* **Exercise brief**
Repeat the records exactly, minus the pictures.

[Provided records — start]

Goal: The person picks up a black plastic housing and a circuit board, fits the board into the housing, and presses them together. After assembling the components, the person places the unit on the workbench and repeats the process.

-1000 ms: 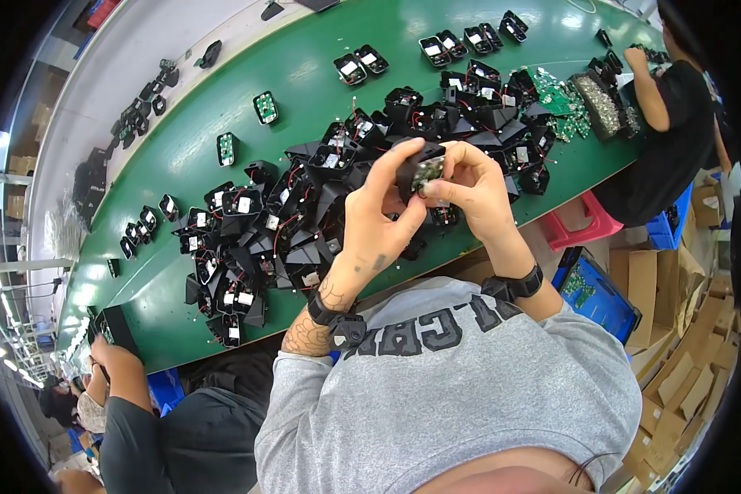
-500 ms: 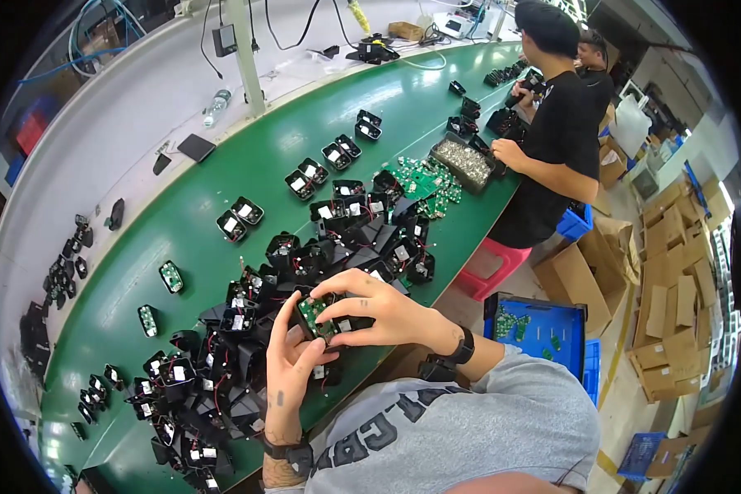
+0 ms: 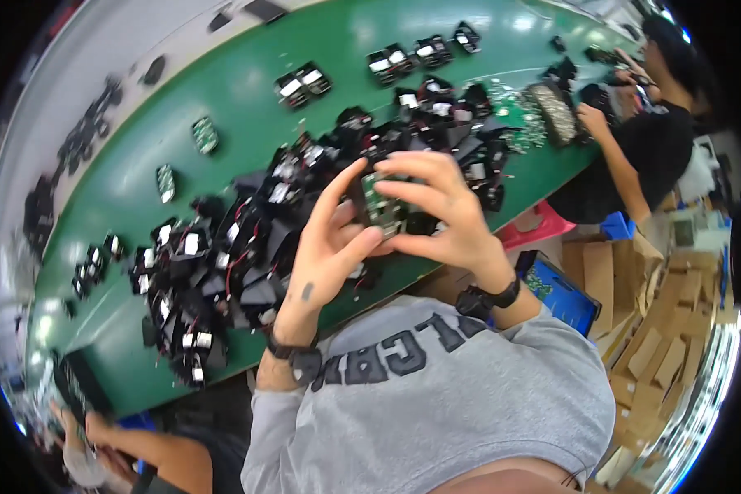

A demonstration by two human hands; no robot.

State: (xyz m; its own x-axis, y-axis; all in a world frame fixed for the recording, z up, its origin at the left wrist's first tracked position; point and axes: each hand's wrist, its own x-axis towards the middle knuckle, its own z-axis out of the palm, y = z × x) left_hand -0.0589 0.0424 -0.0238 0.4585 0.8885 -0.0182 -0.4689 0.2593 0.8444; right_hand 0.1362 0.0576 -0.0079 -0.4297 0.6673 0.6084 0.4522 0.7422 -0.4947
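Note:
Between my two hands I hold a small black plastic housing with a green circuit board (image 3: 379, 204) in it, above the near edge of the table. My left hand (image 3: 323, 251) grips its left side with thumb and fingers. On the other side, my right hand (image 3: 451, 216) has its fingertips at the board's upper edge and its thumb near the lower edge. Motion blurs the fingertips and fine parts. Just beyond and left of my hands lies a heap of black plastic housings (image 3: 255, 226) with red wires and white labels.
Paired housings (image 3: 303, 84) stand farther back on the green table (image 3: 247, 107). Two board-fitted housings (image 3: 205, 134) lie left of them. Loose green boards (image 3: 514, 115) and a parts-filled tray (image 3: 554, 111) lie right. Co-workers (image 3: 659, 156) sit right and lower left; a blue crate (image 3: 564, 300) stands right.
My view has swung down and left, bringing a second co-worker's arms into the lower left. Both hands still hold the housing, with the right fingers shifted slightly on the board.

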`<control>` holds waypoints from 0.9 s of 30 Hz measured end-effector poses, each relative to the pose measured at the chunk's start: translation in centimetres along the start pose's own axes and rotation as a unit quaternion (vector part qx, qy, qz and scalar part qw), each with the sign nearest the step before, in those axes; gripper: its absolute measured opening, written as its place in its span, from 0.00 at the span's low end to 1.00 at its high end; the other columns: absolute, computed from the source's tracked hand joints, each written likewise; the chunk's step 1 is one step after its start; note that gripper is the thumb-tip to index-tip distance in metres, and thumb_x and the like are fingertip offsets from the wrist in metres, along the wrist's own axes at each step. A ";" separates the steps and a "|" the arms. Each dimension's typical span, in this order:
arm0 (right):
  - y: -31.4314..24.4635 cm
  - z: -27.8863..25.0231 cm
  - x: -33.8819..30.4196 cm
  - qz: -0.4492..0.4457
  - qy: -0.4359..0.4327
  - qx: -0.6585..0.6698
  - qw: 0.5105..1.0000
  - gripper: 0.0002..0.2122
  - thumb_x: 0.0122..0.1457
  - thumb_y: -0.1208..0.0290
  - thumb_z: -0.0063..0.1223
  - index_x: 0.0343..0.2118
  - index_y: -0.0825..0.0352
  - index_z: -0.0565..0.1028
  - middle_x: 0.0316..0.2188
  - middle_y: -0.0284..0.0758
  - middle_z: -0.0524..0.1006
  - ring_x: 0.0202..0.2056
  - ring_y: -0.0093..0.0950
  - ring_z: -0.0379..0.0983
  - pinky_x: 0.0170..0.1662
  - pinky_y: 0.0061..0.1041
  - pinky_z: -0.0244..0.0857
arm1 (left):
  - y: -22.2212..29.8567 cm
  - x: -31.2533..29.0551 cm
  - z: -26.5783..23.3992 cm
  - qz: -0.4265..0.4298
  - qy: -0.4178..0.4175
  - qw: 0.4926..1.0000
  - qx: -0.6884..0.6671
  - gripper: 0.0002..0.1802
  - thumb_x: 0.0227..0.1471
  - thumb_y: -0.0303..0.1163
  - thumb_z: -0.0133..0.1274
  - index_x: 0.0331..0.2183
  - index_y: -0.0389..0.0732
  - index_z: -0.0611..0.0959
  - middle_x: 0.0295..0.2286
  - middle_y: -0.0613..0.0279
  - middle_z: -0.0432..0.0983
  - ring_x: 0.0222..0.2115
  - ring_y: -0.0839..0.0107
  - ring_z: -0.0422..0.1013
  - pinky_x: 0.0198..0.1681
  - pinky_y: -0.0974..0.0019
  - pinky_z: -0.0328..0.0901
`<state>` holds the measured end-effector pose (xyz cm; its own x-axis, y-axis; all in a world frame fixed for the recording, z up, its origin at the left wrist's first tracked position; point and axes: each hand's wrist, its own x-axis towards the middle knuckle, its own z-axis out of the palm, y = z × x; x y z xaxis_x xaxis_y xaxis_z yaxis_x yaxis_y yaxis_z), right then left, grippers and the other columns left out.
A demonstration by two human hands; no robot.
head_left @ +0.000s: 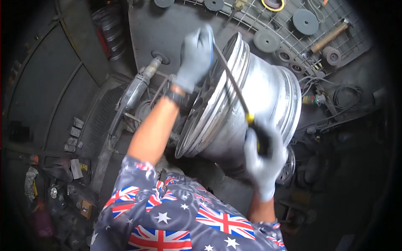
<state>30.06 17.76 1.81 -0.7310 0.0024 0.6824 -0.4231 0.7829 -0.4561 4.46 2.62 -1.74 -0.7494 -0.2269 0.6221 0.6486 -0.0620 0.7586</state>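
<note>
A large bare-metal wheel rim point(264, 88) stands on its side in front of me, its barrel bright and its outer lip facing left. Across that lip runs a long narrow file point(234, 85) with a black and yellow handle point(250, 119). My right hand point(266, 157), in a grey glove, is wrapped round the handle on the near side of the rim. At the far end my left hand point(197, 54), also gloved, has its fingers closed on the file's tip, above the lip. Motion slightly blurs the right hand.
Behind the rim, a wire rack point(284, 29) carries grinding discs point(305, 21) and a wooden-handled hammer point(331, 37). A metal cylinder arm point(136, 90) of the machine lies left of the rim. Cables point(347, 95) coil at right; clutter with a small box point(86, 208) sits lower left.
</note>
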 end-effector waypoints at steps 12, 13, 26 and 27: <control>0.8 2.2 5.3 0.042 0.015 0.063 0.997 0.11 0.59 0.79 0.62 0.45 0.71 0.81 0.38 0.43 0.84 0.39 0.31 0.84 0.47 0.28 0.75 | -2.9 5.3 0.8 -0.040 -0.011 0.999 0.016 0.27 0.70 0.47 0.44 0.23 0.40 0.75 0.16 0.68 0.64 0.16 0.77 0.62 0.22 0.65 0.59; 0.3 1.6 3.2 0.049 0.020 0.053 0.997 0.11 0.59 0.80 0.62 0.46 0.72 0.81 0.39 0.44 0.84 0.41 0.31 0.84 0.48 0.28 0.75 | -1.6 3.3 0.6 -0.004 -0.002 0.999 0.031 0.26 0.71 0.46 0.44 0.23 0.41 0.75 0.17 0.69 0.64 0.17 0.78 0.62 0.22 0.65 0.60; -0.3 2.1 1.4 0.006 0.027 0.025 0.999 0.14 0.57 0.81 0.61 0.47 0.72 0.80 0.38 0.47 0.85 0.38 0.39 0.86 0.43 0.31 0.77 | -1.0 2.3 -0.5 -0.017 -0.026 0.999 -0.012 0.24 0.72 0.44 0.45 0.24 0.42 0.73 0.20 0.73 0.64 0.22 0.82 0.60 0.24 0.68 0.58; -1.0 0.9 -1.0 0.008 0.014 0.000 1.000 0.15 0.56 0.84 0.61 0.47 0.73 0.80 0.39 0.47 0.85 0.39 0.40 0.86 0.43 0.31 0.78 | 0.0 -0.2 -0.9 -0.007 -0.038 0.999 -0.028 0.24 0.73 0.45 0.46 0.25 0.43 0.73 0.22 0.74 0.64 0.23 0.83 0.61 0.25 0.70 0.58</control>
<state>30.73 16.40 1.08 -0.7223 0.0320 0.6908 -0.4121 0.7823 -0.4671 4.76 1.81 -2.00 -0.7651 -0.1516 0.6258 0.6426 -0.1185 0.7570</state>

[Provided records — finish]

* **Task answer**
Goal: The person picks up a black plastic housing and a circuit board, fits the board into the housing, and presses them together. After assembling the components, the person places the unit on the workbench and repeats the process.

-1000 ms: 
-500 ms: 
+0 ms: 

A demonstration by two human hands; no robot.

State: (xyz m; its own x-axis, y-axis; all in a world frame fixed for the recording, z up, its origin at the left wrist's first tracked position; point and axes: each hand's wrist, its own x-axis towards the middle knuckle, its own z-axis out of the palm, y = z × x) left_hand -0.0589 0.0424 -0.0238 0.4585 0.8885 -0.0182 -0.4689 0.2593 0.8444; right_hand 0.1362 0.0576 -0.0079 -0.4297 0.6673 0.6084 0.4522 0.7422 -0.4947
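Note:
Between my two hands I hold a small black plastic housing with a green circuit board (image 3: 379, 204) in it, above the near edge of the table. My left hand (image 3: 323, 251) grips its left side with thumb and fingers. On the other side, my right hand (image 3: 451, 216) has its fingertips at the board's upper edge and its thumb near the lower edge. Motion blurs the fingertips and fine parts. Just beyond and left of my hands lies a heap of black plastic housings (image 3: 255, 226) with red wires and white labels.
Paired housings (image 3: 303, 84) stand farther back on the green table (image 3: 247, 107). Two board-fitted housings (image 3: 205, 134) lie left of them. Loose green boards (image 3: 514, 115) and a parts-filled tray (image 3: 554, 111) lie right. Co-workers (image 3: 659, 156) sit right and lower left; a blue crate (image 3: 564, 300) stands right.
My view has swung down and left, bringing a second co-worker's arms into the lower left. Both hands still hold the housing, with the right fingers shifted slightly on the board.
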
`<control>` holds waypoints from 0.9 s of 30 Hz measured end-effector poses, each relative to the pose measured at the chunk's start: translation in centimetres along the start pose's own axes and rotation as a unit quaternion (vector part qx, qy, qz and scalar part qw), each with the sign nearest the step before, in those axes; gripper: its absolute measured opening, written as its place in its span, from 0.00 at the span's low end to 1.00 at its high end; the other columns: absolute, computed from the source's tracked hand joints, each written likewise; the chunk's step 1 is one step after its start; note that gripper is the thumb-tip to index-tip distance in metres, and thumb_x and the like are fingertip offsets from the wrist in metres, along the wrist's own axes at each step. A ";" separates the steps and a "|" the arms. Each dimension's typical span, in this order:
arm0 (right):
  - y: -31.4314..24.4635 cm
  - z: -27.8863..25.0231 cm
  - x: -33.8819..30.4196 cm
  - qz: -0.4492..0.4457
  - qy: -0.4359..0.4327
  - qx: -0.6585..0.6698
  - qw: 0.5105..1.0000
  - gripper: 0.0002..0.2122
  - thumb_x: 0.0122..0.1457
  - thumb_y: -0.1208..0.0290
  - thumb_z: -0.0063..0.1223
  - index_x: 0.0343..0.2118
  - index_y: -0.0825..0.0352
  - index_z: -0.0565..0.1028
  - middle_x: 0.0316..0.2188
  - middle_y: -0.0284..0.0758
  - middle_z: -0.0524..0.1006
  - ring_x: 0.0202..0.2056
  - ring_y: -0.0093..0.0950
  - ring_z: -0.0379..0.0983
  - pinky_x: 0.0170..0.1662
  - pinky_y: 0.0061..0.1041
  - pinky_z: -0.0244..0.0857
arm1 (left):
  - y: -22.2212..29.8567 cm
  - x: -31.2533..29.0551 cm
  - z: -26.5783..23.3992 cm
  - qz: -0.4265..0.4298
  - qy: -0.4178..0.4175
  - qw: 0.4926..1.0000
  - qx: -0.6884..0.6671
  - gripper: 0.0002..0.1802
  - thumb_x: 0.0227..0.1471
  - thumb_y: -0.0303..0.1163
  - thumb_z: -0.0133..0.1274
  - index_x: 0.0331..0.2183
  - index_y: -0.0389..0.0732
  - index_z: -0.0611..0.0959
  - middle_x: 0.0295..0.2286
  - middle_y: -0.0613..0.0279
  - middle_z: -0.0432..0.0983
  - ring_x: 0.0222..0.2115
  - ring_y: -0.0839..0.0107
  - ring_z: -0.0422..0.1013
  - pinky_x: 0.0198..0.1681
  - pinky_y: -0.0974..0.0019
  - pinky_z: -0.0328..0.0901
`<state>` holds the measured end-effector pose (xyz cm; its own x-axis, y-axis; all in a world frame fixed for the recording, z up, its origin at the left wrist's first tracked position; point and axes: each hand's wrist, its own x-axis towards the middle knuckle, its own z-axis out of the palm, y = z × x; x y z xaxis_x xaxis_y xaxis_z yaxis_x yaxis_y yaxis_z), right then left, grippers and the other columns left out.
A demonstration by two human hands; no robot.
head_left @ +0.000s: 
<state>30.06 17.76 1.81 -0.7310 0.0024 0.6824 -0.4231 0.7829 -0.4561 4.46 2.62 -1.74 -0.7494 -0.2269 0.6221 0.6486 -0.0620 0.7586</state>
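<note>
A large bare-metal wheel rim point(264, 88) stands on its side in front of me, its barrel bright and its outer lip facing left. Across that lip runs a long narrow file point(234, 85) with a black and yellow handle point(250, 119). My right hand point(266, 157), in a grey glove, is wrapped round the handle on the near side of the rim. At the far end my left hand point(197, 54), also gloved, has its fingers closed on the file's tip, above the lip. Motion slightly blurs the right hand.
Behind the rim, a wire rack point(284, 29) carries grinding discs point(305, 21) and a wooden-handled hammer point(331, 37). A metal cylinder arm point(136, 90) of the machine lies left of the rim. Cables point(347, 95) coil at right; clutter with a small box point(86, 208) sits lower left.
</note>
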 end-effector waypoints at steps 12, 13, 26 and 27: <control>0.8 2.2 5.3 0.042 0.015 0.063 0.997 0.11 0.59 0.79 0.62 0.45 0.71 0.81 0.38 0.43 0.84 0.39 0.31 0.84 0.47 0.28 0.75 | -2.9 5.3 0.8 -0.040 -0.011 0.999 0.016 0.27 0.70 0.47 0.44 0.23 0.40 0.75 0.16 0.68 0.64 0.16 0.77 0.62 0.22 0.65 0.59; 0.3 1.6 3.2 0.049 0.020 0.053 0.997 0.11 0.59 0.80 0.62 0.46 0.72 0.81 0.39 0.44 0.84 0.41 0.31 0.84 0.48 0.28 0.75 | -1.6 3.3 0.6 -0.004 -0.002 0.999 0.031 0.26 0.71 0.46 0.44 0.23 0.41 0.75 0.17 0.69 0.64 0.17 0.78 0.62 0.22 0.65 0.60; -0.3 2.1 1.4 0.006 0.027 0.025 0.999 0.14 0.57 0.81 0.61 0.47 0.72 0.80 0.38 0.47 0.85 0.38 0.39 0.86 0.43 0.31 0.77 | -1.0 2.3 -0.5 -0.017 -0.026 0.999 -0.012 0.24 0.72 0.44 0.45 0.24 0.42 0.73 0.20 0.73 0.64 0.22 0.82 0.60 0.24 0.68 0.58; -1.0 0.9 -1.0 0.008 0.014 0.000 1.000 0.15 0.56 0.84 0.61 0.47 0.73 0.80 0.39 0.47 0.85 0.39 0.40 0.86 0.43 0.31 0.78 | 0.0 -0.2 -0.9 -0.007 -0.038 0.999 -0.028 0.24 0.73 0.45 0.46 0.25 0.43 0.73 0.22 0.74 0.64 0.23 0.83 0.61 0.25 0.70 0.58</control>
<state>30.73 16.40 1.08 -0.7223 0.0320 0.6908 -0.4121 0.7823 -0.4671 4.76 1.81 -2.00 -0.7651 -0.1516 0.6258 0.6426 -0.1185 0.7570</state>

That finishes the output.